● Work instruction
Every line of the data that includes "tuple" should be copied out.
*** Opening Records for this task ***
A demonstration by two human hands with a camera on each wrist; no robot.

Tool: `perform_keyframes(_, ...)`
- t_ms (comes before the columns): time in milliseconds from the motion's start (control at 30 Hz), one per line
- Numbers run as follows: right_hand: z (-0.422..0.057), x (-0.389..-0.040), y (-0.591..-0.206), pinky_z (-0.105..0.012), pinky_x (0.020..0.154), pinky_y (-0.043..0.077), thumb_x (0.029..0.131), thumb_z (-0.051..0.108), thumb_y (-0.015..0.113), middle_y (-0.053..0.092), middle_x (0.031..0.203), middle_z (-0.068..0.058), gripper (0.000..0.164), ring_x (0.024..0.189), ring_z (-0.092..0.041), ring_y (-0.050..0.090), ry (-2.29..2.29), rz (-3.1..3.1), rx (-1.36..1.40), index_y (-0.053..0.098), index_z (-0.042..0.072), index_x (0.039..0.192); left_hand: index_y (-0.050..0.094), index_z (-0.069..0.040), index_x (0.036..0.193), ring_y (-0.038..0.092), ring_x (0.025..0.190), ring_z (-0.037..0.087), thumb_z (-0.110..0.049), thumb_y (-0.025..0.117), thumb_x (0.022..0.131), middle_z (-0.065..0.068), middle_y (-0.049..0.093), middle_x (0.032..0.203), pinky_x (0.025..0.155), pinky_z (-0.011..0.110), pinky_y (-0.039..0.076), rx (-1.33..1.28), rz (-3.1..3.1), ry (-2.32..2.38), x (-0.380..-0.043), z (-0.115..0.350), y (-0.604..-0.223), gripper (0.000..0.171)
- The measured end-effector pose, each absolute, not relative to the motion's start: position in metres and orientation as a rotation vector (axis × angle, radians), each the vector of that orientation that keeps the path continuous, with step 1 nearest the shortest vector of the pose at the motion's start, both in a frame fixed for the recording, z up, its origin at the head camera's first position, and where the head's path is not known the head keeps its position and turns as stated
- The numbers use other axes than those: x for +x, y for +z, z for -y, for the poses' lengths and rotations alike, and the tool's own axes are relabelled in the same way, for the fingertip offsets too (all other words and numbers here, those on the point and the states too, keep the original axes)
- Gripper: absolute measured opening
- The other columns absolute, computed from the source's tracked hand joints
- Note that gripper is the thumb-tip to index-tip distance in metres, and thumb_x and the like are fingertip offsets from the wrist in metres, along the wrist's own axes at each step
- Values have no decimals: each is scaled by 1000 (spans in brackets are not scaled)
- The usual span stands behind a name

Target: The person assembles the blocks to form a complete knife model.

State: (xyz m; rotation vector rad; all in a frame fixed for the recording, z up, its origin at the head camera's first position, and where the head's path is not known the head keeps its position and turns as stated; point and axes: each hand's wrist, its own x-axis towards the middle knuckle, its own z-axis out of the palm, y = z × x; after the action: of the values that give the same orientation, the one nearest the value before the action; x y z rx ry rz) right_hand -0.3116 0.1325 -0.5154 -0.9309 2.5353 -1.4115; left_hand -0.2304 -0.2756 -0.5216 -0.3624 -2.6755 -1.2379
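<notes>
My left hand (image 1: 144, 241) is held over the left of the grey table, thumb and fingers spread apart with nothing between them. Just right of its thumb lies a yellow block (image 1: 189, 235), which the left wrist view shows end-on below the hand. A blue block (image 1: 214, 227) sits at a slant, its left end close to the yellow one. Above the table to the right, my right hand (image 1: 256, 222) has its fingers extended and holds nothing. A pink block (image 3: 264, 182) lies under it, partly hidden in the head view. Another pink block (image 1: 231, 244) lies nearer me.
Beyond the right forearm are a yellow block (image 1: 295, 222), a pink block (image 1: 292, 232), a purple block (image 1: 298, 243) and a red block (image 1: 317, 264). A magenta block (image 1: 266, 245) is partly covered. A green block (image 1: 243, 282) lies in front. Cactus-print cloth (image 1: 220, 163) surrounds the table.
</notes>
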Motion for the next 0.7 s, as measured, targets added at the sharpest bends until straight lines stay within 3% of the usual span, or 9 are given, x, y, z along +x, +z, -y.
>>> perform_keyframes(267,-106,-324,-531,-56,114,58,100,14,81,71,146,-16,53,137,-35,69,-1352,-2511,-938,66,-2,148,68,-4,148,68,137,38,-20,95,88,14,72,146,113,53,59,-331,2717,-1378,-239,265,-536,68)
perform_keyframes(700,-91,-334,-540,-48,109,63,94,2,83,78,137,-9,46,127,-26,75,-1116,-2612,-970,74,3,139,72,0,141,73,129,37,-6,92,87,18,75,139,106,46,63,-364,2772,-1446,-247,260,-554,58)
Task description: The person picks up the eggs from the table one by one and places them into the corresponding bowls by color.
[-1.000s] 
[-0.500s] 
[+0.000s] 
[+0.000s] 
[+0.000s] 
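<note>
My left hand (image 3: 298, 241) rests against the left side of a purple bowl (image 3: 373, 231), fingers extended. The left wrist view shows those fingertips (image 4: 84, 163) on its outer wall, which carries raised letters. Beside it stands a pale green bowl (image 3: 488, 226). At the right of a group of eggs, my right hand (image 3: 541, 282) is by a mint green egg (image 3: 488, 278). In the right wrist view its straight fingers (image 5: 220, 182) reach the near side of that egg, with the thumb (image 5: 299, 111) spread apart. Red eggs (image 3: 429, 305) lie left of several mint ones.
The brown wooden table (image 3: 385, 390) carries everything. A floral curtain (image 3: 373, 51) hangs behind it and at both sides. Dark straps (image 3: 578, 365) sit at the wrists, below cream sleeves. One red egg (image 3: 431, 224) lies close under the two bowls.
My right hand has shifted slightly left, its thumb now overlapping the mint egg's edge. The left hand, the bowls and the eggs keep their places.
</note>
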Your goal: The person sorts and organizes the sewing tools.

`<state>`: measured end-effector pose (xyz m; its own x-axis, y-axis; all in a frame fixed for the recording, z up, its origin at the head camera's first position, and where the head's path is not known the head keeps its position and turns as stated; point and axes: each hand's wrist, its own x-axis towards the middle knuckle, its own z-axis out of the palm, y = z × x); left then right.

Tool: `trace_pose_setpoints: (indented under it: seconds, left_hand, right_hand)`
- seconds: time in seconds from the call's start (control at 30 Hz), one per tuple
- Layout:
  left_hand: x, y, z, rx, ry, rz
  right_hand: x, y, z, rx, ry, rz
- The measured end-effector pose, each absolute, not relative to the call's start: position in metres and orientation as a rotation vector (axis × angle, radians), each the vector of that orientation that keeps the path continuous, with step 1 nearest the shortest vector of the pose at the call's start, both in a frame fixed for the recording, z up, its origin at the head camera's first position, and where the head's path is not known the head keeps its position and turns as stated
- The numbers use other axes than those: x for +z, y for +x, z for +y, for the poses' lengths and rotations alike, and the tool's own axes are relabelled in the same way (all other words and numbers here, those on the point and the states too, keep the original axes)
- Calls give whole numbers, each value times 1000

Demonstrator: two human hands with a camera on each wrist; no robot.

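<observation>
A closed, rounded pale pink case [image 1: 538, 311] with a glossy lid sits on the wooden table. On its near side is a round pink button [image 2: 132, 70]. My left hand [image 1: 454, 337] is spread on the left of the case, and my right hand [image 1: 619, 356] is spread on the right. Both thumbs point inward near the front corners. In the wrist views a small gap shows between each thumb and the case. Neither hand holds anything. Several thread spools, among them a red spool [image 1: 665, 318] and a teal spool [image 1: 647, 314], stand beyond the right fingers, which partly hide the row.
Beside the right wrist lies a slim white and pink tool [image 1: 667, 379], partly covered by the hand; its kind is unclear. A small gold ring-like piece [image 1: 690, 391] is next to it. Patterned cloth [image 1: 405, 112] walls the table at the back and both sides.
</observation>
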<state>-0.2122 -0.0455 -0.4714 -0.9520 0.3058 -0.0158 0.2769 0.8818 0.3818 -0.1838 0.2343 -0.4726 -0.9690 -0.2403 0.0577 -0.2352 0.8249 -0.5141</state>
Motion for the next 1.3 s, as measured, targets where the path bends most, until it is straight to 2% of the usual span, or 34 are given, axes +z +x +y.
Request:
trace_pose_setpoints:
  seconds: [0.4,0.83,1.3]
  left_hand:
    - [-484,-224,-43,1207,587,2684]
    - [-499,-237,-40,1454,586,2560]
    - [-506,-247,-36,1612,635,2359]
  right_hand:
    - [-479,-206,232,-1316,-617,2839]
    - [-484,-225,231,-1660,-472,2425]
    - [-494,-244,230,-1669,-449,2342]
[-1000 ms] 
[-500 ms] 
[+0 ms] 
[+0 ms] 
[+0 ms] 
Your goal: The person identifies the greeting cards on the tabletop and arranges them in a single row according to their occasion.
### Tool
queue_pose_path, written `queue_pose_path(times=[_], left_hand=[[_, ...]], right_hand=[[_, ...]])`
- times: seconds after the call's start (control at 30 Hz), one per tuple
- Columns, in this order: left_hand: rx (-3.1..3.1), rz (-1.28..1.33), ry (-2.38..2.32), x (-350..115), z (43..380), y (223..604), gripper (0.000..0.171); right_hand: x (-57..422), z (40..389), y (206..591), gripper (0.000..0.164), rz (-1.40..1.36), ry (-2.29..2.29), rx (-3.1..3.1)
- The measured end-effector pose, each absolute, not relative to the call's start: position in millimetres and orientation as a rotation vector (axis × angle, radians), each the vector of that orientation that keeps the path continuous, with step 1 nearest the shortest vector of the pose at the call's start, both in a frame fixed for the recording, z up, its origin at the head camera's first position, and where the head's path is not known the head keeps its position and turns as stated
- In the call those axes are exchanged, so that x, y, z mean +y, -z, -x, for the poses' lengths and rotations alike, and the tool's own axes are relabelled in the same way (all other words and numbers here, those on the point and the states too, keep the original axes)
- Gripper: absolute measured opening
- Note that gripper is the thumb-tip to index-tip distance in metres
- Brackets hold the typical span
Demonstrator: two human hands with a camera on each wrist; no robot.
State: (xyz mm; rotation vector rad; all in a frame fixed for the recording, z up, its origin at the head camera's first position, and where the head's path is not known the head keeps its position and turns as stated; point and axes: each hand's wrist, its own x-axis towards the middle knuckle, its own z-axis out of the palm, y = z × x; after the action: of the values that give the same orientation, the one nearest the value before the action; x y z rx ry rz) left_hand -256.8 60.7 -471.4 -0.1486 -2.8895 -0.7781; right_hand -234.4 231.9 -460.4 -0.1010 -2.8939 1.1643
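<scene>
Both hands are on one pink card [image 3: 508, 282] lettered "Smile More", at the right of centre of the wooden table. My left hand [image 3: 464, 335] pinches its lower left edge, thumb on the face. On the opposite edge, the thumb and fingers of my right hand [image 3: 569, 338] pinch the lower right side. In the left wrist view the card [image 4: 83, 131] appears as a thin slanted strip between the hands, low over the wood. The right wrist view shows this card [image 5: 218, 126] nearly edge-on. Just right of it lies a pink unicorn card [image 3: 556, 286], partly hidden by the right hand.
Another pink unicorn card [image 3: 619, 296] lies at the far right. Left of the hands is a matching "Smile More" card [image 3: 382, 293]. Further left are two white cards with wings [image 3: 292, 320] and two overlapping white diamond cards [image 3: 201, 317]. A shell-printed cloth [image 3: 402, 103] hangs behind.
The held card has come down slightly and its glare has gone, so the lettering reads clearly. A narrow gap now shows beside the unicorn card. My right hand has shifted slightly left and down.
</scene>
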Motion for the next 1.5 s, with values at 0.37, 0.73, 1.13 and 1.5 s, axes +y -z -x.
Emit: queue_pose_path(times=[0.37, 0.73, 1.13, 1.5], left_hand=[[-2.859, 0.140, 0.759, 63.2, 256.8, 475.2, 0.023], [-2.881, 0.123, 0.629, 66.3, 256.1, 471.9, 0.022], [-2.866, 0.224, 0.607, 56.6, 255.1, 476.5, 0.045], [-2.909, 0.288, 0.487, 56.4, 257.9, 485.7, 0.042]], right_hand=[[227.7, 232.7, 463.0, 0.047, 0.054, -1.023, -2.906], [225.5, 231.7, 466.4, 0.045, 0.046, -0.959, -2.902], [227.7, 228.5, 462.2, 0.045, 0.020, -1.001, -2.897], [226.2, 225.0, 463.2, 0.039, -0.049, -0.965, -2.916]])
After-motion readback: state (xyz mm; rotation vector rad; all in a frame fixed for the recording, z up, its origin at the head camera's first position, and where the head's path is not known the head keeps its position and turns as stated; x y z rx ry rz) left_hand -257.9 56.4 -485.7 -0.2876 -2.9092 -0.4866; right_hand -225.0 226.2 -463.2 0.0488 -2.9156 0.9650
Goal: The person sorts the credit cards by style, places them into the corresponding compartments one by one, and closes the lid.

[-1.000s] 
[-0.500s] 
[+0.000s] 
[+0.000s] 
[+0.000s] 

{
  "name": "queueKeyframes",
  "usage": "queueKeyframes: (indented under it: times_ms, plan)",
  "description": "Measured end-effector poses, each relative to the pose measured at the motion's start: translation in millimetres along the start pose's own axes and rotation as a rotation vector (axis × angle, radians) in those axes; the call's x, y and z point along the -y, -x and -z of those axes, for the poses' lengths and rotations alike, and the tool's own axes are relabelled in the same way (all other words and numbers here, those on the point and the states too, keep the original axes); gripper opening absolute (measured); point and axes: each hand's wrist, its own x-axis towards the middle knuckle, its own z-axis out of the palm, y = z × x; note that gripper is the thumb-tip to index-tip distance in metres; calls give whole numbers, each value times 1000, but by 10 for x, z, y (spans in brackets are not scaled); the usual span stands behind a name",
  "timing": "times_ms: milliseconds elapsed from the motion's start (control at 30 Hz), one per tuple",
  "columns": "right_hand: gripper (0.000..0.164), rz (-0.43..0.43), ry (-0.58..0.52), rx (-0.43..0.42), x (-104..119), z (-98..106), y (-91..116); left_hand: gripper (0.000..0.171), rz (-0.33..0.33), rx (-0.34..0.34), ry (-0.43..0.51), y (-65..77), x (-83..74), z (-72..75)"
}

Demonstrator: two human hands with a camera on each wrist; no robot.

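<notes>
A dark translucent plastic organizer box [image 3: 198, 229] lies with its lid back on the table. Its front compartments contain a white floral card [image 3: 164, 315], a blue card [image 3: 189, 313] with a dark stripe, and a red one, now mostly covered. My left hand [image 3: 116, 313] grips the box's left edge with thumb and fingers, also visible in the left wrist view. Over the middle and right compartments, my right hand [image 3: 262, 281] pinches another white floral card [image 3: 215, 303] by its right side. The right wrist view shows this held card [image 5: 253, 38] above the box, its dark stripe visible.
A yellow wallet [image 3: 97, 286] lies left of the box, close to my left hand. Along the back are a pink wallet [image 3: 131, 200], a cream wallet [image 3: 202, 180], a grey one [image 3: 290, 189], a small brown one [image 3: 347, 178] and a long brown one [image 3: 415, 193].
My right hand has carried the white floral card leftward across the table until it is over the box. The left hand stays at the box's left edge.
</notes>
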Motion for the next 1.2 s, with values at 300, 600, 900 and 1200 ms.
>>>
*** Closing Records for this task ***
● Your response
- seconds: time in seconds from the call's start (control at 30 Hz), one per tuple
- times: seconds after the call's start (control at 30 Hz), one per tuple
  "timing": "times_ms: milliseconds elapsed from the motion's start (control at 30 Hz), one per tuple",

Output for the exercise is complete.